Obama's Vacuous Senate Healthcare "Pep Talk"

via The Hill
President Barack Obama gave Senate Democrats a "pep talk" on healthcare Sunday… Obama didn't take questions from the senators or mention the two issues now dividing Senate Democrats and preventing passage of the bill: a government-run insurance plan and restrictions on federal funds for abortion.

I was hoping this would be the initiation of an arm-twisting phase from a WH pushing through the best possible version of the healthcare reform Obama staked his first term on. Maybe that is indeed happening behind the scenes. But I must say that this sounds to me as though it was more or less a speech of warmed over campaign trail vacuities, of a kind that will signal to conservadem holdouts that they're on their own come mid-terms when the watered-down corporatist-crapola they pass yields its inevitable harvest of resentment. I am beginning to fear that where healthcare is concerned the WH means to declare anything that emerges from the sausage-factory a victory, and that the WH is now hoping upcoming Jobs initiatives can provide a populist and base-energizing Plan B that will give him a Congress he can still work with after mid-terms. Maybe Reid can deliver something better out of this healthcare slog than the shit sandwich I am expecting of him. But all I am hoping for at this point are regulations against the worst most gratuitous death-dealing for-profit practices together with a structural foot in the door out of which continuing efforts toward better reform along the lines of an expansion of Medicare to more and more and more citizens will be facilitated. As you see, my inner Mouseketeer is running on fumes at this point.

1 comment:

Nato Welch said...

I have to apologize for perhaps being a little off topic, but there's some detail of a particular part of the various health care bills that I've been trying to get clarified, and I'm not really sure where to go to ask. I think this is the best place I know where I could even get an answer.

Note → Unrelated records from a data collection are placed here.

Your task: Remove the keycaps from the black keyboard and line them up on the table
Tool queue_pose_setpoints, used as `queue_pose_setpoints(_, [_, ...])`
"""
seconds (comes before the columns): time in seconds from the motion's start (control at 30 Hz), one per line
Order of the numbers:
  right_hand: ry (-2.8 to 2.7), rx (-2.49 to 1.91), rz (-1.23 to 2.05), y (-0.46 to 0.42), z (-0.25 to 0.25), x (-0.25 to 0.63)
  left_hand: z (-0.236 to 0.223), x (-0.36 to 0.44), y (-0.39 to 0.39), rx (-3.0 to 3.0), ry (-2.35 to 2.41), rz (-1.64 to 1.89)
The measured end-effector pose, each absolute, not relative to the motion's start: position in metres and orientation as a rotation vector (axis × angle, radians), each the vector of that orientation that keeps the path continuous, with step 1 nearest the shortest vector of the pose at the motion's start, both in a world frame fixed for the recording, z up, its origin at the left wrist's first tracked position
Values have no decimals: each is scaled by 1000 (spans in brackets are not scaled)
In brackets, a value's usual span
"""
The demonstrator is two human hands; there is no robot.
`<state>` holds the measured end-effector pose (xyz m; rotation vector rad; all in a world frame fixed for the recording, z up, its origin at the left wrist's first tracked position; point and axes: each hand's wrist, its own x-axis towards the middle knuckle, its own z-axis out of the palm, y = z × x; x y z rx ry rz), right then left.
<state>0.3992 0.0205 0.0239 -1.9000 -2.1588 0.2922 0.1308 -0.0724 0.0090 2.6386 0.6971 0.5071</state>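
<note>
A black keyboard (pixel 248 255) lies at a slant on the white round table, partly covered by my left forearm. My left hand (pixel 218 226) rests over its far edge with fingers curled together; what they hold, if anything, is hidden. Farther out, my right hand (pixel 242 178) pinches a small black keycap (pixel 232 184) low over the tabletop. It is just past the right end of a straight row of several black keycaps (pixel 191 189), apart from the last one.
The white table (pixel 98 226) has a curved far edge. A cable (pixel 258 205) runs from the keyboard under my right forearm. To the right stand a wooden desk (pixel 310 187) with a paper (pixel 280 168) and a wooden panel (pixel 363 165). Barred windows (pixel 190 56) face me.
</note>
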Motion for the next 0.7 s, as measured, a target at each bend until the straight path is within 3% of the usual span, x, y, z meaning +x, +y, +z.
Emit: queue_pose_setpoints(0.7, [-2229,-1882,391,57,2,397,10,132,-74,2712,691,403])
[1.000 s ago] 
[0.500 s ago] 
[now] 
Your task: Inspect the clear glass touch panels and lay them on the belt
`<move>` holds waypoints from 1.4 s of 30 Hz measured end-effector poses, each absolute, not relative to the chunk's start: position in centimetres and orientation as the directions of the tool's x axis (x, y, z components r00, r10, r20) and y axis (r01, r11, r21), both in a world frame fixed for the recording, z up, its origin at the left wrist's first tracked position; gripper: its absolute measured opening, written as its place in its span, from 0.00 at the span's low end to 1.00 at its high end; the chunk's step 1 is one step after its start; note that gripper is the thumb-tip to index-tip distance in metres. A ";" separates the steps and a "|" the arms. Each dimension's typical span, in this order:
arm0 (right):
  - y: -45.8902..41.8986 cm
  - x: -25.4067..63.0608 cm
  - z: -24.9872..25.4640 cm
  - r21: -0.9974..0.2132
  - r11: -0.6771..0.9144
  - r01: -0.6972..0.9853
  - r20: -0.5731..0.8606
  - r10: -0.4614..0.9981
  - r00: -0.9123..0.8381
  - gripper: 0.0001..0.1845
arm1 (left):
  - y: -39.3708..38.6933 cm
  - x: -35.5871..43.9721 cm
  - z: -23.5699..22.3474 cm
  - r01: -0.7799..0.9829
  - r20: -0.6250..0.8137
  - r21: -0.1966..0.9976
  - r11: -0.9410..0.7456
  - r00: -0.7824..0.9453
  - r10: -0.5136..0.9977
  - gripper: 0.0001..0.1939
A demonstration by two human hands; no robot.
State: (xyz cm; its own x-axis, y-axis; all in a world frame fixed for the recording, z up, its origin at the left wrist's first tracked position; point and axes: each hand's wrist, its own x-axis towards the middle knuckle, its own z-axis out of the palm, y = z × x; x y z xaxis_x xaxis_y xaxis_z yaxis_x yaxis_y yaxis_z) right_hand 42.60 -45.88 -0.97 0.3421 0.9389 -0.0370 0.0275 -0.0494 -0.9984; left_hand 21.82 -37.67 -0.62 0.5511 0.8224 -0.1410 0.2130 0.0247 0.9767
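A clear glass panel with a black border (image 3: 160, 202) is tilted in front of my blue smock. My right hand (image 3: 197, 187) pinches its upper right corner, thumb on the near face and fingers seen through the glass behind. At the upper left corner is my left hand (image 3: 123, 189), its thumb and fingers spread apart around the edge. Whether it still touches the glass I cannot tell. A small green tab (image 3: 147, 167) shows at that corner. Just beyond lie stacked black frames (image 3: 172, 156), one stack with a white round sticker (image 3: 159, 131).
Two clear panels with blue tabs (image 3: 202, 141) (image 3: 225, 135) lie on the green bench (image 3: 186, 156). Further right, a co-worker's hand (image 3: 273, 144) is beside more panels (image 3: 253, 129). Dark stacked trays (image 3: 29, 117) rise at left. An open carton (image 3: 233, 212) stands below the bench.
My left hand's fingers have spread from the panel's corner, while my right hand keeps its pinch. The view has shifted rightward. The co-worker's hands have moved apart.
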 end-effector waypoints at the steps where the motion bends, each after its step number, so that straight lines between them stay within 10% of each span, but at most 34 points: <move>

I know that nearly every bill under consideration is placing a ban on 'rescission' based upon the presence of pre-existing conditions, whereby health insurance companies deny coverage and kick people off their insurance plans when they get sick and file a claim, long after they enroll and have been paying regular premiums. That's understandable.

My question is, are they still legally permitted to deny //enrollment// on the basis of pre-existing conditions?

The injustice of taking people's money up front and then running off with it when service needs to be rendered is certainly despicable and needs to be fixed. But are people who are already uninsured with expensive conditions still up a creek?